I can't wait for that "assured manpower shortage"

I also like how its addressed to my parents and not me. I guess I'm not supposed to care about my future. I suppose it's becase in most cases the parents are the ones that pay the bill, not in my case!

At least they did back their statements with statistics. They just didn't paint a complete picture.
 

JaceTheAce

Well-Known Member
Wow! Cool letter. Yeah, in my case too, I am the one that is paying for my education - 100%. I'm 21 and I'd feel offended if ERAU sent me that letter..."as if" my parents need to be concerned about my future! I'm the one that does!
 

ananoman

New Member
Overall the letter is truthful. If you are contemplating going to a 4 year school things will probably have turned around by then. For an incoming freshman it is impossible to know what the market will be when they graduate. It may even be a good time for them to choose this profession. Four years is a long time and they may graduate at just the right time.
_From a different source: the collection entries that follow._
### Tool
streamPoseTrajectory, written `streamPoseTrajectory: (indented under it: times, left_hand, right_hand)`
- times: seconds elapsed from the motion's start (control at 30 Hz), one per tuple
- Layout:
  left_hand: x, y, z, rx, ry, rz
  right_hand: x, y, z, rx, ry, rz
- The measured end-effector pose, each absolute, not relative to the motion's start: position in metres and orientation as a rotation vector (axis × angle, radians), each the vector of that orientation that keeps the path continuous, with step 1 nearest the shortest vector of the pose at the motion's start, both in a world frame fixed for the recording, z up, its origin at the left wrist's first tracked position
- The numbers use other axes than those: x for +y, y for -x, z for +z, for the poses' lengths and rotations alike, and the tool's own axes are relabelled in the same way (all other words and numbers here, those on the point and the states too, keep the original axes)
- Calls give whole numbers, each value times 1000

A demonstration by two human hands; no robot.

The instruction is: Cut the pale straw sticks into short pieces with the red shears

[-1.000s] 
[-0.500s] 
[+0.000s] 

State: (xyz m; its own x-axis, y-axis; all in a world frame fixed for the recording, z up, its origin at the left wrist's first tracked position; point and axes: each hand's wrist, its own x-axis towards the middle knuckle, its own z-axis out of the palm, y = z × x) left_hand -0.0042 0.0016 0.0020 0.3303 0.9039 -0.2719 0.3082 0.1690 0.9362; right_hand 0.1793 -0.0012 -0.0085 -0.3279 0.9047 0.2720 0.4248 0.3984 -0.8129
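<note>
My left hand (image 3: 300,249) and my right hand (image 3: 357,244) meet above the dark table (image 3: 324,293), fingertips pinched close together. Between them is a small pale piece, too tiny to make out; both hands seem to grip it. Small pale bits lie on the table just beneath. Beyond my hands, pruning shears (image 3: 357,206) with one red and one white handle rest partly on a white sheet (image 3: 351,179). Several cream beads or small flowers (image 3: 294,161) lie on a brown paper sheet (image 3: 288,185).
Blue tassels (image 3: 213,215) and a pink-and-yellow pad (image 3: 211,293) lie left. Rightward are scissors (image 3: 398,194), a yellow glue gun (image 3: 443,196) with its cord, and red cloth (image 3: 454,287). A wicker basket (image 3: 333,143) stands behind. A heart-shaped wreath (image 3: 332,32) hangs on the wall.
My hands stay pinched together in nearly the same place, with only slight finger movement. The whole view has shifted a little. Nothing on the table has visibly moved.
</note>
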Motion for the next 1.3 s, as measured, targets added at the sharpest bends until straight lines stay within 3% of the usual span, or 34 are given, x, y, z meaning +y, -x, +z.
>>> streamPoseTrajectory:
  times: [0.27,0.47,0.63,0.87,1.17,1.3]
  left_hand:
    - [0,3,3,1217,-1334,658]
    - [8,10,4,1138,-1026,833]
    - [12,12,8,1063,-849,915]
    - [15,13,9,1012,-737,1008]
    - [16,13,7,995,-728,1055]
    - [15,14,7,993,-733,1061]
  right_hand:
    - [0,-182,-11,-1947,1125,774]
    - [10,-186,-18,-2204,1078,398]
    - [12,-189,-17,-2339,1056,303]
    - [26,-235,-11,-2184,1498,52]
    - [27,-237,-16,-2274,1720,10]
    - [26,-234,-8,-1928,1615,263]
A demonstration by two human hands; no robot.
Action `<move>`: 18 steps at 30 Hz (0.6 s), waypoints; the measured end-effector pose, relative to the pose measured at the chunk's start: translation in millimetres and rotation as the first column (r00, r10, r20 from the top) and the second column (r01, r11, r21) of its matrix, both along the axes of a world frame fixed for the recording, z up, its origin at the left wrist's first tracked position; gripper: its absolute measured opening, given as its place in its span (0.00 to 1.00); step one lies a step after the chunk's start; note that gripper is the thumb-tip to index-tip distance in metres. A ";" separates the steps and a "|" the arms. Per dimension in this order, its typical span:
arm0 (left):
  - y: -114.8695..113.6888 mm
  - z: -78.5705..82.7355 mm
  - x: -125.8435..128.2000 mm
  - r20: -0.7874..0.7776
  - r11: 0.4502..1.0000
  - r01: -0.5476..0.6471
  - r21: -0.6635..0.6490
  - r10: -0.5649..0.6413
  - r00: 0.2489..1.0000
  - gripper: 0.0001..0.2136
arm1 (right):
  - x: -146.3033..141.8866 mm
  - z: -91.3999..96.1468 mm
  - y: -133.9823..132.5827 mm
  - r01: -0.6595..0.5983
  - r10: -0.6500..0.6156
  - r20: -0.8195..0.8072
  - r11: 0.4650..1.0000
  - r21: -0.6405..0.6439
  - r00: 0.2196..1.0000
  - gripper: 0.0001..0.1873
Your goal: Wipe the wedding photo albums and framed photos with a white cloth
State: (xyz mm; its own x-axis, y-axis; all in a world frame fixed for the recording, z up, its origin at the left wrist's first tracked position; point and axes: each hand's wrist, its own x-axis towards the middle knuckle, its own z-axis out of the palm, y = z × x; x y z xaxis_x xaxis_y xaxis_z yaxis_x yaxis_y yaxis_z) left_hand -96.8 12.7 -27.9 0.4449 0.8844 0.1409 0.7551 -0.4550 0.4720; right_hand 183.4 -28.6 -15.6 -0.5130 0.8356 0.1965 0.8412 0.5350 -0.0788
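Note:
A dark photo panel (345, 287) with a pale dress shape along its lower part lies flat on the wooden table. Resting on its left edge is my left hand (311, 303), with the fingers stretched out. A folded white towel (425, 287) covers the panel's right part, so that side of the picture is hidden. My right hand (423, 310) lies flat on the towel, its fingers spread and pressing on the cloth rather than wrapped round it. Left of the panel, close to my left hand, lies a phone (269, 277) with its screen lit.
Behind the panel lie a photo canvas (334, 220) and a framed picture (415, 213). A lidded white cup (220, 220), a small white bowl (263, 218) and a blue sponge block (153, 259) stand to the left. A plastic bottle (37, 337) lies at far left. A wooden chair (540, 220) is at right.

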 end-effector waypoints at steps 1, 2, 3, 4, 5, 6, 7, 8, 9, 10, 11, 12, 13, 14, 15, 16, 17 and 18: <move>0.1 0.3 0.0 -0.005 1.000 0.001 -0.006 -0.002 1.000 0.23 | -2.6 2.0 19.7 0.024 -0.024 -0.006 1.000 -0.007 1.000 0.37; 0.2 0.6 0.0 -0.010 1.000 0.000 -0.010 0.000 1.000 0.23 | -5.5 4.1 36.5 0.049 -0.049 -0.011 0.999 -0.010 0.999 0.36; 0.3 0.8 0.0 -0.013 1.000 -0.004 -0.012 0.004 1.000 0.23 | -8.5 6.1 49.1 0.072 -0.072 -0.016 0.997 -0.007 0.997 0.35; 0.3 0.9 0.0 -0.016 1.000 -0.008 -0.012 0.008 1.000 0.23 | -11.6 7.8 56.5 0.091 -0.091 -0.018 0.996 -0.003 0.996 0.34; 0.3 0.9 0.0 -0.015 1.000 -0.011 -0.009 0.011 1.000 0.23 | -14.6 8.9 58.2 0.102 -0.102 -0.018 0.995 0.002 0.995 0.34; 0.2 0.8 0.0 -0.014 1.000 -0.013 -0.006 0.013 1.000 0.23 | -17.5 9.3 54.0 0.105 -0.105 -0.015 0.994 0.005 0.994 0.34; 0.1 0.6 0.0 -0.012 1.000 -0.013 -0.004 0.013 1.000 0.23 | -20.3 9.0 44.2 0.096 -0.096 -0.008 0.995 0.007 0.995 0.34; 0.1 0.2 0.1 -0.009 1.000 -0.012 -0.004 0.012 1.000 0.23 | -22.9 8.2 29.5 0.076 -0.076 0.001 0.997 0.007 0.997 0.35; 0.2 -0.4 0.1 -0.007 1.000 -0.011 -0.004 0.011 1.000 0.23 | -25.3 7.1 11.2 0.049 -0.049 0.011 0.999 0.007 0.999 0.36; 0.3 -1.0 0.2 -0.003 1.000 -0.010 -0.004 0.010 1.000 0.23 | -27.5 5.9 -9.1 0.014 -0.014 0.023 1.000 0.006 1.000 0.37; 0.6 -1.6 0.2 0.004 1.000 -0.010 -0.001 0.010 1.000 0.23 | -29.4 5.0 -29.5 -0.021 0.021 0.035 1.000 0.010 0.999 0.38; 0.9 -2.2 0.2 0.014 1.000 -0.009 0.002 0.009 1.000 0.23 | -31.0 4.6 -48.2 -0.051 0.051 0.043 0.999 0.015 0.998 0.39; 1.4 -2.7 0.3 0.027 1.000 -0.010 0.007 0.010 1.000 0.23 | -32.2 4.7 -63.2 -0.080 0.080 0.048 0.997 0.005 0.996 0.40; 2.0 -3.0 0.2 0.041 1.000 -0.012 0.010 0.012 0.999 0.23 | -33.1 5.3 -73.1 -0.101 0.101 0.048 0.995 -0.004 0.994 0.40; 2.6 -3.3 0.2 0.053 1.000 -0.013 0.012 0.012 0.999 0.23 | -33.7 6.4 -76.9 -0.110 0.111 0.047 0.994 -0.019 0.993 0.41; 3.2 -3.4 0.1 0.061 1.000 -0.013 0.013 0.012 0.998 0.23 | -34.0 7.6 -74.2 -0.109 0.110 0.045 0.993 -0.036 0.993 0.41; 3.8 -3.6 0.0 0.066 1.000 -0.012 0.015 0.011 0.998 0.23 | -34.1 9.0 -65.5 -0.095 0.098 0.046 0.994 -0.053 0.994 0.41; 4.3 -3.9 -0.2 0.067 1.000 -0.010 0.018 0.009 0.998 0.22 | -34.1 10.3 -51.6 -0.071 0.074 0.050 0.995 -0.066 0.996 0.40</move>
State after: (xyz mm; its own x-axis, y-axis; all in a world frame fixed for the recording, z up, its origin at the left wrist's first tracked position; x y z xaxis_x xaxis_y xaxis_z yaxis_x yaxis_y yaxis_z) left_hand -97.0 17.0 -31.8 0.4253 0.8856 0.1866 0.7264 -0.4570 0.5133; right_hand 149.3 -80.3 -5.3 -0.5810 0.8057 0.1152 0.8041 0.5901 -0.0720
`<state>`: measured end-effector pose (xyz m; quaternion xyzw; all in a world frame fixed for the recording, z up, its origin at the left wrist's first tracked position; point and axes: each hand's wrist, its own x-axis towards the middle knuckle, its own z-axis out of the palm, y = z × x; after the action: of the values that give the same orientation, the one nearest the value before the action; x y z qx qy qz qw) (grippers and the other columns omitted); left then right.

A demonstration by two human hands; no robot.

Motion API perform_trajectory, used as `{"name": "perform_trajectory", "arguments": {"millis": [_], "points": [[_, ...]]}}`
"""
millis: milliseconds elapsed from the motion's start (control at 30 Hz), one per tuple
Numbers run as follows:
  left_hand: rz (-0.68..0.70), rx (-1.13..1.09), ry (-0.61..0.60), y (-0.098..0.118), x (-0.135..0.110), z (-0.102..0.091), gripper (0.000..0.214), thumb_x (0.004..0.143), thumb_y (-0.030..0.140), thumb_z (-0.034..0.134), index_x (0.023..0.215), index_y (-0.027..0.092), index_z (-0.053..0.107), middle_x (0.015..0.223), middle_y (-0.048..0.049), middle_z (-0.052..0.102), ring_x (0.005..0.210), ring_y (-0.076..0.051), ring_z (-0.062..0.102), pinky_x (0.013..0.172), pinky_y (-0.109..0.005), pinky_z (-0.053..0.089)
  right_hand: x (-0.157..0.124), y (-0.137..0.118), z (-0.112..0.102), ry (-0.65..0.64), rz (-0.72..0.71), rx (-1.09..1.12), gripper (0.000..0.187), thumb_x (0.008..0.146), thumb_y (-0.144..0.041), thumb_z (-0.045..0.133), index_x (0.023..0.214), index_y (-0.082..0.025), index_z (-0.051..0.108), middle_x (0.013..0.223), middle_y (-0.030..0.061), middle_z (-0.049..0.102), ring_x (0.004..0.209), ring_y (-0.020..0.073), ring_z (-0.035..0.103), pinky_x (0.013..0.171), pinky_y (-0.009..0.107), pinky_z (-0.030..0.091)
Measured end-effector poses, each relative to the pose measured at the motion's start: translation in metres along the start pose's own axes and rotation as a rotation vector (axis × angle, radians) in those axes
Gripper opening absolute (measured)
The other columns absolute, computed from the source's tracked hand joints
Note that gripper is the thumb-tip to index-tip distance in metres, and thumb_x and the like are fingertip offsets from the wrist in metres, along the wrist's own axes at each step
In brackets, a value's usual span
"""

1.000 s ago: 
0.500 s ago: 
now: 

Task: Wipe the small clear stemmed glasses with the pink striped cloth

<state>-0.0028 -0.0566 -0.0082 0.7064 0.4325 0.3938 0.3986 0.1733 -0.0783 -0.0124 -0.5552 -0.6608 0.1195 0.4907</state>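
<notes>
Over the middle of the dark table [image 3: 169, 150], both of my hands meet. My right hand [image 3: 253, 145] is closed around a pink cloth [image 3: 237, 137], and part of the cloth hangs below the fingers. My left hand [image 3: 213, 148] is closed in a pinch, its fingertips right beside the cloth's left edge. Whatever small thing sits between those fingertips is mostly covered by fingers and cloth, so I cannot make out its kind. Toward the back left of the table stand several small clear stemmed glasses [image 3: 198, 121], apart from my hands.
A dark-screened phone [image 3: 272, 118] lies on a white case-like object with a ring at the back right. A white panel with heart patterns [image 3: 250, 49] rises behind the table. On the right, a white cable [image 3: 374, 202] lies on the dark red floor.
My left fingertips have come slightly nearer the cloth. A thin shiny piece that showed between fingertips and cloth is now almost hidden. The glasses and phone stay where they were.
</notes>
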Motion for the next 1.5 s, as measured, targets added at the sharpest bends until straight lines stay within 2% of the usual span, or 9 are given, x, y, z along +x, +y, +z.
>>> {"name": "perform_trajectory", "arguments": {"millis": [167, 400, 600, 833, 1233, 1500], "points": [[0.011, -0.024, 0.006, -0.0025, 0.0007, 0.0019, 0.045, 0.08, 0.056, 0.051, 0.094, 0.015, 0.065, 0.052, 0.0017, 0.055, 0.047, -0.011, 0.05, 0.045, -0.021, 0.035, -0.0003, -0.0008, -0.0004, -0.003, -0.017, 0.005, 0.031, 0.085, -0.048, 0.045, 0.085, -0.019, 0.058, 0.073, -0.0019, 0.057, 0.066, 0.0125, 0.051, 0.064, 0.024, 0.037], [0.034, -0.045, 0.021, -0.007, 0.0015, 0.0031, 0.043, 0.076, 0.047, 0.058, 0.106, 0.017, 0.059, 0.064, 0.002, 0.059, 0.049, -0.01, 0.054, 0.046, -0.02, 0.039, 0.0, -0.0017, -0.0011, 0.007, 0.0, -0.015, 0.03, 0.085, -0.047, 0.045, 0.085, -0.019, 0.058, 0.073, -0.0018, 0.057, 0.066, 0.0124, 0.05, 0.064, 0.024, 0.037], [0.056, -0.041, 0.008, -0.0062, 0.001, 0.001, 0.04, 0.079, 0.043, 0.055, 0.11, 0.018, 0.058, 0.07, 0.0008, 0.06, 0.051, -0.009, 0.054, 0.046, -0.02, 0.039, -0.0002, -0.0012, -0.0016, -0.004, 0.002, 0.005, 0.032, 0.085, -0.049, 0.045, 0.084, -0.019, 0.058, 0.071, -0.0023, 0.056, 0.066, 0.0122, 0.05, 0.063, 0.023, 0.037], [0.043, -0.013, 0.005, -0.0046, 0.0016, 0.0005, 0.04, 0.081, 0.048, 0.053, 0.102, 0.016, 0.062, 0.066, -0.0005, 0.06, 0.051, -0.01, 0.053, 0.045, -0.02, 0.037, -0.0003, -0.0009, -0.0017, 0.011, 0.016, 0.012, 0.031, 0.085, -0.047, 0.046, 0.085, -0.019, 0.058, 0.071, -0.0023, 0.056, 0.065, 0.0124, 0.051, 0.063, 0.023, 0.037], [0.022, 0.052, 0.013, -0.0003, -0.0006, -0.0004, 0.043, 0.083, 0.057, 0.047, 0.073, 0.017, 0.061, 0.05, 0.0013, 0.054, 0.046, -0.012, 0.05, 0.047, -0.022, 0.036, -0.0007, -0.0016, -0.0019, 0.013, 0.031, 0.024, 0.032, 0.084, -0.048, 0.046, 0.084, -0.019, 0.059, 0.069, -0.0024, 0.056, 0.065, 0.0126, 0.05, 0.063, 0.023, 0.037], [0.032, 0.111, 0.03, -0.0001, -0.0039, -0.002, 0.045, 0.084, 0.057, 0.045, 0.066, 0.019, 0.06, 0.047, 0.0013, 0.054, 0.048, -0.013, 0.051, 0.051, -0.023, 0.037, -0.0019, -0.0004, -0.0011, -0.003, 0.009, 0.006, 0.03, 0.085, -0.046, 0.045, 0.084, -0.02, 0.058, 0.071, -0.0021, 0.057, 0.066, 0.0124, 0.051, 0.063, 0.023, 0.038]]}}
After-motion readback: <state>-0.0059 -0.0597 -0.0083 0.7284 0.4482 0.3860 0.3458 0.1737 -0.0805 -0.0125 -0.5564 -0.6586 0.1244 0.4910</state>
I think the main thing that will drive pilot hiring is retirements and the economy. RJ's, Fractionals, and Corporate hiring will not be much of a factor overall. If the economy sucks then corporations are not going to buy fractional jets or start an aviation department. The amount of RJ jobs will be offset by furloughs. If the economy picks up, terrorism fears decline, and enough people hit age 60, then the overall picture will improve.
 

cointyro

New Member
"I think the main thing that will drive pilot hiring is retirements and the economy."

Well, no duh
 

BLUESKY

New Member
well, ananoman is correct...no telling what the market may look like in 4 or 5 years.......just understand the risks you are taking, and that sometimes risks work for the better and somtimes they don't.....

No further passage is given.